Top of Data section

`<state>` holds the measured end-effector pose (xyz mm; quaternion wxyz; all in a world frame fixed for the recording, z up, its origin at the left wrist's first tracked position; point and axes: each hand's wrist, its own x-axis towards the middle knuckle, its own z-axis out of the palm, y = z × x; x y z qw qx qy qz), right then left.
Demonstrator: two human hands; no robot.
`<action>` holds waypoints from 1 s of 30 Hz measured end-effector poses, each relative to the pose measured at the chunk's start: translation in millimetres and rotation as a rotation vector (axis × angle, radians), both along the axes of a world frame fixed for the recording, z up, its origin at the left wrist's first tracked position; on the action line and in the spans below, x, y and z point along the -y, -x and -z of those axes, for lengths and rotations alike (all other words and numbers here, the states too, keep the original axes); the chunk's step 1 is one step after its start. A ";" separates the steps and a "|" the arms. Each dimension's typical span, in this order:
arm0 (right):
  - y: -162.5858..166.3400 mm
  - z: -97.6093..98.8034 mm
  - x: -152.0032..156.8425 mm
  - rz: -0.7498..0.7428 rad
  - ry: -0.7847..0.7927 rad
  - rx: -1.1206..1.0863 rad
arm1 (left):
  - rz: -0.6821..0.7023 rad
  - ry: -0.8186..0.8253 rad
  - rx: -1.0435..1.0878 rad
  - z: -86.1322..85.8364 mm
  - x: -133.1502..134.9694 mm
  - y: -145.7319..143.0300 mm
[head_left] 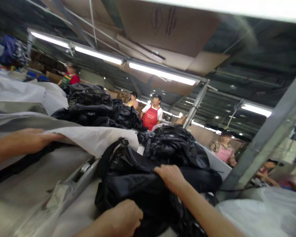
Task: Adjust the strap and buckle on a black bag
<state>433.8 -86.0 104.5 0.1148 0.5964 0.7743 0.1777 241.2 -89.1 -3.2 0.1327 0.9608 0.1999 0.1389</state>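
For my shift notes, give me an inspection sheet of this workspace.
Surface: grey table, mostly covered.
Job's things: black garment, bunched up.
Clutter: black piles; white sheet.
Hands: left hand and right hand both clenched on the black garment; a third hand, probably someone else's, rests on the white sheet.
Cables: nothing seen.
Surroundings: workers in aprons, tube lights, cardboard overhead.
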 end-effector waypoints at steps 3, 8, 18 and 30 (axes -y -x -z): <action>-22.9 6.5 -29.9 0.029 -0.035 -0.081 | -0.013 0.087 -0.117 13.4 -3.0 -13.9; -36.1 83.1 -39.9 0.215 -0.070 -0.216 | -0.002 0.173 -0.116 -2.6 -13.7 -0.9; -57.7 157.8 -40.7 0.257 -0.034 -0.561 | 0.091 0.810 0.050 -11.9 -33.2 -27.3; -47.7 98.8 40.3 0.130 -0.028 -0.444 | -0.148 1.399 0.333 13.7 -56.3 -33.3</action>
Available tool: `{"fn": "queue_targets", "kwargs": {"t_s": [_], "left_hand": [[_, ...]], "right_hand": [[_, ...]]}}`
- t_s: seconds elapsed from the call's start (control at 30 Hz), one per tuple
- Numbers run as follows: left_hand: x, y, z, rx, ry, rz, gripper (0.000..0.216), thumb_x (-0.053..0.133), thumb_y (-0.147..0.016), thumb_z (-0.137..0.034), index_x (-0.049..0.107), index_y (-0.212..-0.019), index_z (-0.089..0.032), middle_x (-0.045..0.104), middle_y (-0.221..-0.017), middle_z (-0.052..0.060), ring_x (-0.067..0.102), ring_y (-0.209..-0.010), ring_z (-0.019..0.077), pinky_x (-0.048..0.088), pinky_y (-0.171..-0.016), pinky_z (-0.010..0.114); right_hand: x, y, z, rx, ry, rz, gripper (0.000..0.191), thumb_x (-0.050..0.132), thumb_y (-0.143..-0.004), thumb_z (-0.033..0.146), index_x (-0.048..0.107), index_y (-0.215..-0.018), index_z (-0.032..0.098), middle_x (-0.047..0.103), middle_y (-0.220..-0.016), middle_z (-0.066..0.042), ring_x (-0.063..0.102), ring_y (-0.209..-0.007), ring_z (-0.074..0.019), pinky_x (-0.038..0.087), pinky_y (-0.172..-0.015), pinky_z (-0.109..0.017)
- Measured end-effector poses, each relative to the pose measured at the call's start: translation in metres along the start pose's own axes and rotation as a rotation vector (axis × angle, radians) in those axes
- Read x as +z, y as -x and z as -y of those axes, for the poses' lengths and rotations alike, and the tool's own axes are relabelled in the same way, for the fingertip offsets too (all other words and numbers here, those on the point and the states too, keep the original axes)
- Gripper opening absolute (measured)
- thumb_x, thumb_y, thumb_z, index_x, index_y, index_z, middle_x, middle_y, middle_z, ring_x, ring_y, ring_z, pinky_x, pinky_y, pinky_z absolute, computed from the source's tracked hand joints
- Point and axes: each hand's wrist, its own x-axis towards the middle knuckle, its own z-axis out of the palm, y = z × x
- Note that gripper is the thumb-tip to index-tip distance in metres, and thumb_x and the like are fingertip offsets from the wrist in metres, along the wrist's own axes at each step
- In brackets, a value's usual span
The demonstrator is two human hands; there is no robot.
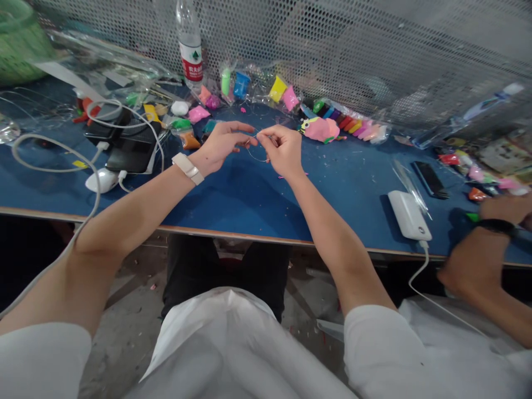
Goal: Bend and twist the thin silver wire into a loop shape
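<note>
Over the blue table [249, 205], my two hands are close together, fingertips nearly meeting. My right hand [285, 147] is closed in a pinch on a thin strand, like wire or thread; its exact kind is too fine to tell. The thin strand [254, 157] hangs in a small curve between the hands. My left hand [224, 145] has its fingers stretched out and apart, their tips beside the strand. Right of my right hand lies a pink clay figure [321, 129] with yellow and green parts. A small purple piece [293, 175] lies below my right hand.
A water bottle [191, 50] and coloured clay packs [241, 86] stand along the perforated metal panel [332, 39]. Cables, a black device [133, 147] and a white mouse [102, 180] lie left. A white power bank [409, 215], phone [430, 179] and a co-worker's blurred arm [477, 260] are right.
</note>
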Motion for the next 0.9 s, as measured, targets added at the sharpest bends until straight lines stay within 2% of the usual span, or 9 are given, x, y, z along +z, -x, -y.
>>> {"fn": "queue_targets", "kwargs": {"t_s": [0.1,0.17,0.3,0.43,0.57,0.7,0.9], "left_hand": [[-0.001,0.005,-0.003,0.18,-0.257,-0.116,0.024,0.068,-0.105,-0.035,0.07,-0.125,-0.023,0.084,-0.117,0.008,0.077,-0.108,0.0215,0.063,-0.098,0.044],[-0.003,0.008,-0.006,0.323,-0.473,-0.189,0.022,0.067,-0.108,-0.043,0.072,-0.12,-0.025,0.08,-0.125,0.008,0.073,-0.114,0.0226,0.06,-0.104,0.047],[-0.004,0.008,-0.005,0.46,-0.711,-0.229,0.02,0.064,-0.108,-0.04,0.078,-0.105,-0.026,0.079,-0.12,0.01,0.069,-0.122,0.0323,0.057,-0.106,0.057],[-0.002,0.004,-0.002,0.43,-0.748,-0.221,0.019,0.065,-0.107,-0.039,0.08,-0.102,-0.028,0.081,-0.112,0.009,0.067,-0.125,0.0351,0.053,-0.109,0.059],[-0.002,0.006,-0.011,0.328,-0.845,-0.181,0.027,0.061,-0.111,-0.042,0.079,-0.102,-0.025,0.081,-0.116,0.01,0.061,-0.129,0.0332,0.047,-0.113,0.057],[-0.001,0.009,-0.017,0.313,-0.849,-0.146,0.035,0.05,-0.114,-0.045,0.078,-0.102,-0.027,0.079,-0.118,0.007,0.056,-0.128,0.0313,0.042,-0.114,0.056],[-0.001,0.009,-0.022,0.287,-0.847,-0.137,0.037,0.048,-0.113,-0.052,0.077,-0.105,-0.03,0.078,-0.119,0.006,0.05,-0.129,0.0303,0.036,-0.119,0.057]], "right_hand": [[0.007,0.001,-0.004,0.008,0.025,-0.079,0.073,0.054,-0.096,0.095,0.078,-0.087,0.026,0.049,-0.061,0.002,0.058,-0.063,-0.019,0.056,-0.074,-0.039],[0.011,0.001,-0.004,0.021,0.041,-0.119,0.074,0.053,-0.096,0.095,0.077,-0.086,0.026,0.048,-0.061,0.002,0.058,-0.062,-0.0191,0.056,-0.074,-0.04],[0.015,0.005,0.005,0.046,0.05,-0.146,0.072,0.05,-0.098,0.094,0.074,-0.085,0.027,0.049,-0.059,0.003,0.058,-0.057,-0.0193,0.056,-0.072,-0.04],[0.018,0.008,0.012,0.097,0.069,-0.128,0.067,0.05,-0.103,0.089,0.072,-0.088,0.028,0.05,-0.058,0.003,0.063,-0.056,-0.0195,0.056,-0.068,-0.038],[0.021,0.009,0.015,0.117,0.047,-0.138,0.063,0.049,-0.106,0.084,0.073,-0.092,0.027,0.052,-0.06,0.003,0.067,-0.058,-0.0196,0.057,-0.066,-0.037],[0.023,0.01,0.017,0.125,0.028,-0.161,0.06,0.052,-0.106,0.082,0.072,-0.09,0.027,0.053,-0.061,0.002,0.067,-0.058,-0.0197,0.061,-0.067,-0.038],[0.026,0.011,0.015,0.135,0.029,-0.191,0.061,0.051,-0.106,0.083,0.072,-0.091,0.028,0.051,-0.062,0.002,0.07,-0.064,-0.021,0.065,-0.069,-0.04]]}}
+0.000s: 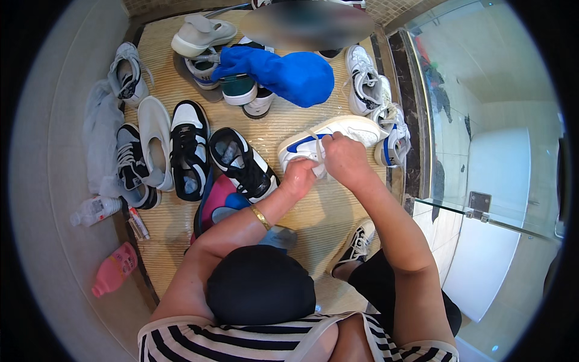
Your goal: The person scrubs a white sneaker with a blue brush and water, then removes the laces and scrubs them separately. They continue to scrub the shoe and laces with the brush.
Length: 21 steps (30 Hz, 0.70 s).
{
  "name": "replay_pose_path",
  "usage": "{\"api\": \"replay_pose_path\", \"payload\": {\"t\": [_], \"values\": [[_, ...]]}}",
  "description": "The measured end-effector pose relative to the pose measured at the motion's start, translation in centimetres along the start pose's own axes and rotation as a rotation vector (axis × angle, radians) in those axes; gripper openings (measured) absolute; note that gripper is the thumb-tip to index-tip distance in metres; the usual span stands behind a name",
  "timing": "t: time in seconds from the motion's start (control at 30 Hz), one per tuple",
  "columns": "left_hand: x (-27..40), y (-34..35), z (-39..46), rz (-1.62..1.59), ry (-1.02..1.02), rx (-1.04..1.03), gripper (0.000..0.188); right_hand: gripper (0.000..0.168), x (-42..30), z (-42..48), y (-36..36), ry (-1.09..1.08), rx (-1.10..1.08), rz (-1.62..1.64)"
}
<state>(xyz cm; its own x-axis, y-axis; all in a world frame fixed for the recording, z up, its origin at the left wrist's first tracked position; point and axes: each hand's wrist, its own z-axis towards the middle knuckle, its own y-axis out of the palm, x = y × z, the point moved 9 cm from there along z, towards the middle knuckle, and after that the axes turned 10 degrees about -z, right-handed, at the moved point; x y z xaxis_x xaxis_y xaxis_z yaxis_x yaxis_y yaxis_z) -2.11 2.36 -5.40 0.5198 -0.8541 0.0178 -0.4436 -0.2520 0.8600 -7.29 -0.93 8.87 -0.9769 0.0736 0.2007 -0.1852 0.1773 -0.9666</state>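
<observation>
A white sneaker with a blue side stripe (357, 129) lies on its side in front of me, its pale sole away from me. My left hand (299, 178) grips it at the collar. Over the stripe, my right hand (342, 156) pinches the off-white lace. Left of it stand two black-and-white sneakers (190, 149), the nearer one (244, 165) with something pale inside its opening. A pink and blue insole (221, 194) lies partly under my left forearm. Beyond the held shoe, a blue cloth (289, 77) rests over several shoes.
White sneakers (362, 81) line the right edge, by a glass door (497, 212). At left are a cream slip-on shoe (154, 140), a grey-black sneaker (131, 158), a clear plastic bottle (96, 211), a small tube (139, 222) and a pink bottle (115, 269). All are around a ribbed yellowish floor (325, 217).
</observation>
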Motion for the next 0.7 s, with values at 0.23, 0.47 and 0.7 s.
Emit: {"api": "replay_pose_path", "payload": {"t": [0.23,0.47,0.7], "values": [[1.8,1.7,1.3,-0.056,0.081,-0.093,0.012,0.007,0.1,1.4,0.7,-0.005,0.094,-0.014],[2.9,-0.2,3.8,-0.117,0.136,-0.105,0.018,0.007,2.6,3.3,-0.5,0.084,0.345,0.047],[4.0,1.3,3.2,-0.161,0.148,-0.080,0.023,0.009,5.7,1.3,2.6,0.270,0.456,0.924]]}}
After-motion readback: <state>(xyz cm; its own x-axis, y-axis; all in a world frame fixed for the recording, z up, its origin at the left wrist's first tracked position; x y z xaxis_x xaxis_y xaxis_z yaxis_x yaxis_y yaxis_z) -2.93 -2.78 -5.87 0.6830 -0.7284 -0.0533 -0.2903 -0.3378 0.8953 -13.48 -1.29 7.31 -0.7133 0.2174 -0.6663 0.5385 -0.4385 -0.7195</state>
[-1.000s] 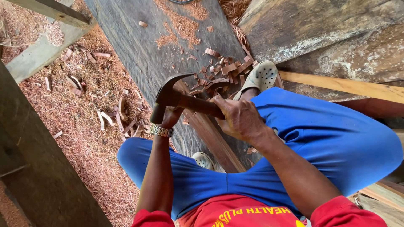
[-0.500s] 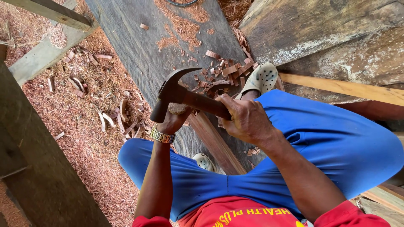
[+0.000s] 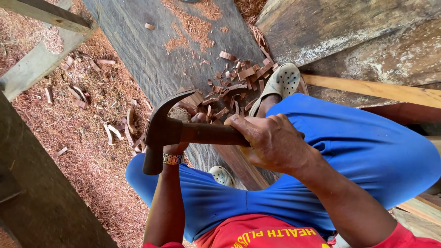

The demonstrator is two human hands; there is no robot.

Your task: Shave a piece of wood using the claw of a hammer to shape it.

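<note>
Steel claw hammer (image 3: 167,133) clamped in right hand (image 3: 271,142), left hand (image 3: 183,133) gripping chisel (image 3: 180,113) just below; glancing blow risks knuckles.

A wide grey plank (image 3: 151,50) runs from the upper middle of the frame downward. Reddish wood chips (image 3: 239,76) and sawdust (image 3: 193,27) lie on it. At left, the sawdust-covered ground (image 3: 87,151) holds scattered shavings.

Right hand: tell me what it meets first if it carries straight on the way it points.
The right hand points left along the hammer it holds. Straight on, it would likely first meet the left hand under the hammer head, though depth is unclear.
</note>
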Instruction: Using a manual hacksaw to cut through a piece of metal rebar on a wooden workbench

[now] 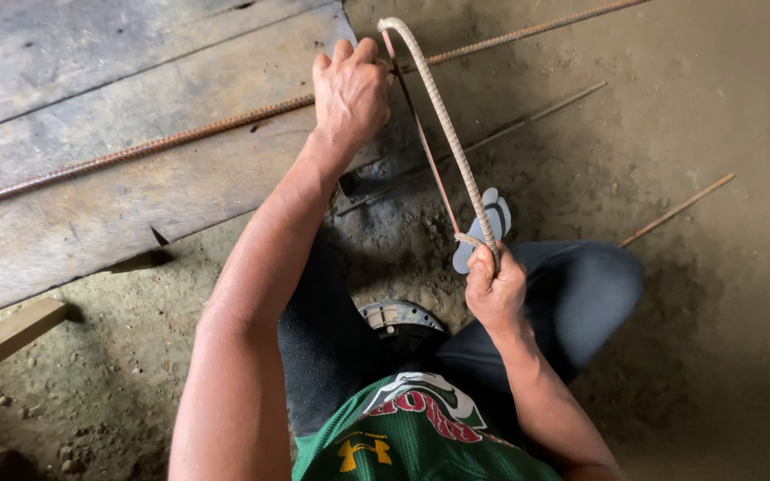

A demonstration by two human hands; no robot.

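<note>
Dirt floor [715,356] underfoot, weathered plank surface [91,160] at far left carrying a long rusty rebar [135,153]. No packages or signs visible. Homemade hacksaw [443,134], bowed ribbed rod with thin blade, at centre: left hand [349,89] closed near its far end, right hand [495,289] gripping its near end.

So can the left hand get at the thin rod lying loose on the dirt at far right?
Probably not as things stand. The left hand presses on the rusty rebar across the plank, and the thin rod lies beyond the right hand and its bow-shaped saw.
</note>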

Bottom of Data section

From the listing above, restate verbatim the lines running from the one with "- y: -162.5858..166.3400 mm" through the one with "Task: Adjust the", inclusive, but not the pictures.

• Exercise result:
  - y: -162.5858..166.3400 mm
  - z: -97.6093..98.8034 mm
  - x: -152.0032..156.8425 mm
  - rz: -0.7498..0.7428 rad
  - ry: -0.7847..0.7927 rad
  - rx: -1.1206..1.0863 rad
arm1 (left):
  - rz: -0.6821..0.7023 rad
  - ry: -0.8186..0.8253 rad
  - rx: -1.0435..1.0878 rad
  - z: -86.1322..85.8364 mm
  - x: -133.1502..134.9694 mm
  - y: -145.7319..143.0300 mm
[head_left] 
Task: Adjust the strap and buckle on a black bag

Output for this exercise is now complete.